MRlap (Mounier & Kutalik 2023 Genet Epidemiol 47:314) jointly corrects three biases that previously required three separate tools: sample overlap, winner's curse, and weak-instrument bias. It builds on an LDSC scaffold (cross-trait LD-score regression intercept estimates the overlap-induced covariance) and reweights the IVW estimate against the analytical bias-correction formula.
remotes::install_github('n-mounier/MRlap') # never on CRAN; bioconductor unsuitable
library(MRlap)
fit <- MRlap(
exposure = gwas_X_df, exposure_name = 'BMI',
outcome = gwas_Y_df, outcome_name = 'T2D',
ld = 'eur_w_ld_chr/', hm3 = 'w_hm3.snplist', # LDSC reference files
MR_threshold = 5e-8, MR_pruning_dist = 500, MR_pruning_LD = 0.05
)
fit$MRcorrection$corrected_effect # overlap + winner's curse + weak-IV corrected
fit$MRcorrection$corrected_effect_se
fit$LDSC$h2_LDSC # heritability sanity check
fit$LDSC$lambda # sample-overlap-induced lambda; ~0 means no overlap
Decision rule -- prefer MRlap when: (a) any sample overlap is suspected, (b) only sumstats are available (no individual-level data for re-running GWAS on disjoint samples), (c) exposure discovery and outcome were both run inside the same biobank (UKB-on-UKB, FinnGen-on-FinnGen). MRlap returns NA / unstable estimates when h^2 < 0.05; in that regime, fall back to Burgess 2016 overlap-corrected IVW plus MR-RAPS for the weak-IV component.

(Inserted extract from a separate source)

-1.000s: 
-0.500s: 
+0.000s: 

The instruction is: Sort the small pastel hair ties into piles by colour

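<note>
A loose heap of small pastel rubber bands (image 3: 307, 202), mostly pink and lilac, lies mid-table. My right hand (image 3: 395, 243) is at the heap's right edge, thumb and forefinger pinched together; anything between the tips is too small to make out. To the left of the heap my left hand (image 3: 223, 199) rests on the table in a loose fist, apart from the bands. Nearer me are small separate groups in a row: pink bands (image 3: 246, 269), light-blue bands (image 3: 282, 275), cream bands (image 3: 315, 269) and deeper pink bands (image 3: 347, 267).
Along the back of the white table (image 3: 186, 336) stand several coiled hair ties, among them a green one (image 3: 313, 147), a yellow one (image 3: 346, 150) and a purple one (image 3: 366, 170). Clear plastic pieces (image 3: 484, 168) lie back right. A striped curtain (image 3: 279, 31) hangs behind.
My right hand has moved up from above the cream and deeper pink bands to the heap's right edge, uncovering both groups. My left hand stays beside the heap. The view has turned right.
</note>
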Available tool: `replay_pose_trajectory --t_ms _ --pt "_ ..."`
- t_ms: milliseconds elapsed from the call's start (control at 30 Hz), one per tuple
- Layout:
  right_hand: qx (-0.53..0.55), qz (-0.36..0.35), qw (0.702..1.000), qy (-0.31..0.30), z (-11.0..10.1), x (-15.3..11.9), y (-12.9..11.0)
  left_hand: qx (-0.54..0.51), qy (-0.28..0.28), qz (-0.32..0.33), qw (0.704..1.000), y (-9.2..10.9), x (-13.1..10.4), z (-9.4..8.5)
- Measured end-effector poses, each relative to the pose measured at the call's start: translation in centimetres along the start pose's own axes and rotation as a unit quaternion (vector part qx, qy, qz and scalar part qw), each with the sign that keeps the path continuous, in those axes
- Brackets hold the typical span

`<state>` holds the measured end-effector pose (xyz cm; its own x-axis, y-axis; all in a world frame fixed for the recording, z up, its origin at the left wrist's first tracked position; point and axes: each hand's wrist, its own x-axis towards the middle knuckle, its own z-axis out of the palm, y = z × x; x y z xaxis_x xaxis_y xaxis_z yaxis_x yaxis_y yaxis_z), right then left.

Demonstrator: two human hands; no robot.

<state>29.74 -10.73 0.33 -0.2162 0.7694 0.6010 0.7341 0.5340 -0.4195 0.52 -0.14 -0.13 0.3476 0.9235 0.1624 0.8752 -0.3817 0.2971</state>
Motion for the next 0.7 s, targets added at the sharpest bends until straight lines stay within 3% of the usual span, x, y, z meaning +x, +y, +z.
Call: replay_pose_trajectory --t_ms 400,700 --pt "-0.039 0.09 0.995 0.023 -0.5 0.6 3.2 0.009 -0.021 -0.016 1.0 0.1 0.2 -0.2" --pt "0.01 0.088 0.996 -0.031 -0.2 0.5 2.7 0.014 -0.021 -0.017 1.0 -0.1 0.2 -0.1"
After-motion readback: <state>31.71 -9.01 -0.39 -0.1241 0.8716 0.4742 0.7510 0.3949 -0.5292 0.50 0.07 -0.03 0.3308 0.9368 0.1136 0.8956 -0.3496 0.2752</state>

cis-MR restricts instruments to the cis-regulatory window of the gene encoding the protein/transcript exposure (Schmidt 2020 Nat Commun 11:3255), relaxing the exclusion-restriction assumption because the protein product directly mediates the SNP's effect on the outcome. Operational core: extract cis-pQTL/cis-eQTL within +/-500 kb of the gene; clump at r2 < 0.1 (looser than polygenic MR to retain power within a narrow window); require colocalization PP.H4 >= 0.7; flag protein-altering variants (PAV) which can break SomaScan/Olink aptamer/antibody binding rather than reflect biology.
Full drug-target cis-MR workflow including UKB-PPP / deCODE / Fenland pQTL panels, PAV flagging, Olink vs SomaScan replication (~15-30% cross-platform disagreement), and the operational claim ladder lives in causal-genomics/proteome-mr-drug-target. Use that skill for any drug-target nomination.
MR with logistic-GWAS sumstats returns per-allele log-OR on the population-averaged (marginal) scale, NOT the conditional log-OR (Burgess & Labrecque 2018 Eur J Epidemiol 33:947; Burgess 2017 Stat Methods Med Res 26:2333). For rare disease (prevalence < 10%), OR ~= RR ~= HR and the distinction is harmless. For common disease, OR diverges from RR/HR and the MR estimate cannot be back-converted to a conditional effect without strong assumptions; report as "per 1-SD increase in genetically-predicted X, OR for Y = ..." rather than implying an individual-level intervention effect.
Collider bias in case-only or disease-progression cohorts (Hu 2022 IJE 51:1289): conditioning the outcome on disease status (e.g. studying progression among diabetics) opens a collider path between any cause of disease and any cause of progression. MR within affected subsets without explicit adjustment for selection probability is fragile; weight by inverse probability of selection or restrict claims to the unconditioned population.
Trigger: Several SNPs affect the outcome through pathways not via the exposure, in a consistent direction.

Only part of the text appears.